PROVIDED DATA:
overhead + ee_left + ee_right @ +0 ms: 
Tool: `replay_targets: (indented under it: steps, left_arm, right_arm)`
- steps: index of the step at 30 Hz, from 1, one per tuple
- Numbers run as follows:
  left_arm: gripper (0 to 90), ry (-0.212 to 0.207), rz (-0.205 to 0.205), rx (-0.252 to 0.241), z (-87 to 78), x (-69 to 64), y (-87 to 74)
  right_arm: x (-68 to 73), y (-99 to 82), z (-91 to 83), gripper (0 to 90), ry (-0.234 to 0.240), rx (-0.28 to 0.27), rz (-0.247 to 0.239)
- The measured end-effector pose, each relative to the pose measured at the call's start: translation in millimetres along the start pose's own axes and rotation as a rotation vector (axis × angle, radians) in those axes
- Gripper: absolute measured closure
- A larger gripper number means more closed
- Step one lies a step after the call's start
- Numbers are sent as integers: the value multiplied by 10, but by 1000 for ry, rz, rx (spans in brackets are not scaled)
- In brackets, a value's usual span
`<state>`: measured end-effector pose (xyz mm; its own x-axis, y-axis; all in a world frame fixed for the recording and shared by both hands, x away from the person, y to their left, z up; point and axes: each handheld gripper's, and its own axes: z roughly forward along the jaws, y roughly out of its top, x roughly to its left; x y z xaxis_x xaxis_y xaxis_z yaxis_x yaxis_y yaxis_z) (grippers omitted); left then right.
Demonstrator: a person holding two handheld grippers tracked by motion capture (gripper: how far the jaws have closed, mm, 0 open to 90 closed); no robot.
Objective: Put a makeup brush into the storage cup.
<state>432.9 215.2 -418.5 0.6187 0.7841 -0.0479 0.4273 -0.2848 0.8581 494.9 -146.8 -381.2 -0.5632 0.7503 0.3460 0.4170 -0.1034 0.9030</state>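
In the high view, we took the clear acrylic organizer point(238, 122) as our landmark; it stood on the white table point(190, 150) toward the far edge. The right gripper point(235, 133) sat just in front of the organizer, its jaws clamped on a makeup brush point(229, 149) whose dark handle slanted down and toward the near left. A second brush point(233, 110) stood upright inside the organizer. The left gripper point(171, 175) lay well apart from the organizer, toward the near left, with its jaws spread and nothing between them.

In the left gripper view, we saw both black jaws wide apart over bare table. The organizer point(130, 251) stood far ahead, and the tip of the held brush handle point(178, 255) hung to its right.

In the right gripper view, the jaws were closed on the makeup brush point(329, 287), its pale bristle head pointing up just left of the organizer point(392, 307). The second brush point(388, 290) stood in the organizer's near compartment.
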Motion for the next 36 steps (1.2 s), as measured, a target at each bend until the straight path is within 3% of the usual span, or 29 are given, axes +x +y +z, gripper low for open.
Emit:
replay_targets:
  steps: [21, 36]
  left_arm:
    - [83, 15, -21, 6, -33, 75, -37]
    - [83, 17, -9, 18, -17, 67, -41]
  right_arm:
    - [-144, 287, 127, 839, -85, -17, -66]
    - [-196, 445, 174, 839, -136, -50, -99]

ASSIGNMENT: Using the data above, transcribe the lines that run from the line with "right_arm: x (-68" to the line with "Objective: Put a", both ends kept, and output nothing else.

ANSWER SPACE:
  right_arm: x (-68 to 73), y (-99 to 82), z (-91 to 83), gripper (0 to 90), ry (-0.234 to 0.240), rx (-0.28 to 0.27), rz (-0.247 to 0.239)
- The measured end-effector pose, each relative to the pose measured at the call's start: translation in millimetres along the start pose's own axes and rotation as a rotation vector (axis × angle, radians) in those axes
- Gripper: absolute measured closure
- A larger gripper number means more closed
- Step one lies a step after the call's start
- Numbers are sent as integers: the value multiplied by 10, but by 1000 for ry, rz, rx (spans in brackets are not scaled)
- In brackets, a value's usual span
`<state>`: measured end-effector pose (xyz mm; its own x-axis, y-axis; all in a world frame fixed for the recording and shared by both hands, x away from the person, y to their left, z up; point and axes: each handheld gripper's, and its own axes: z roughly forward along the jaws, y roughly out of its top, x roughly to its left; x y z xaxis_x xaxis_y xaxis_z yaxis_x yaxis_y yaxis_z) (grippers omitted); left then right.
Demonstrator: a person holding two handheld grippers tracked by motion capture (gripper: how far the jaws have closed, mm, 0 open to 90 closed); no robot.
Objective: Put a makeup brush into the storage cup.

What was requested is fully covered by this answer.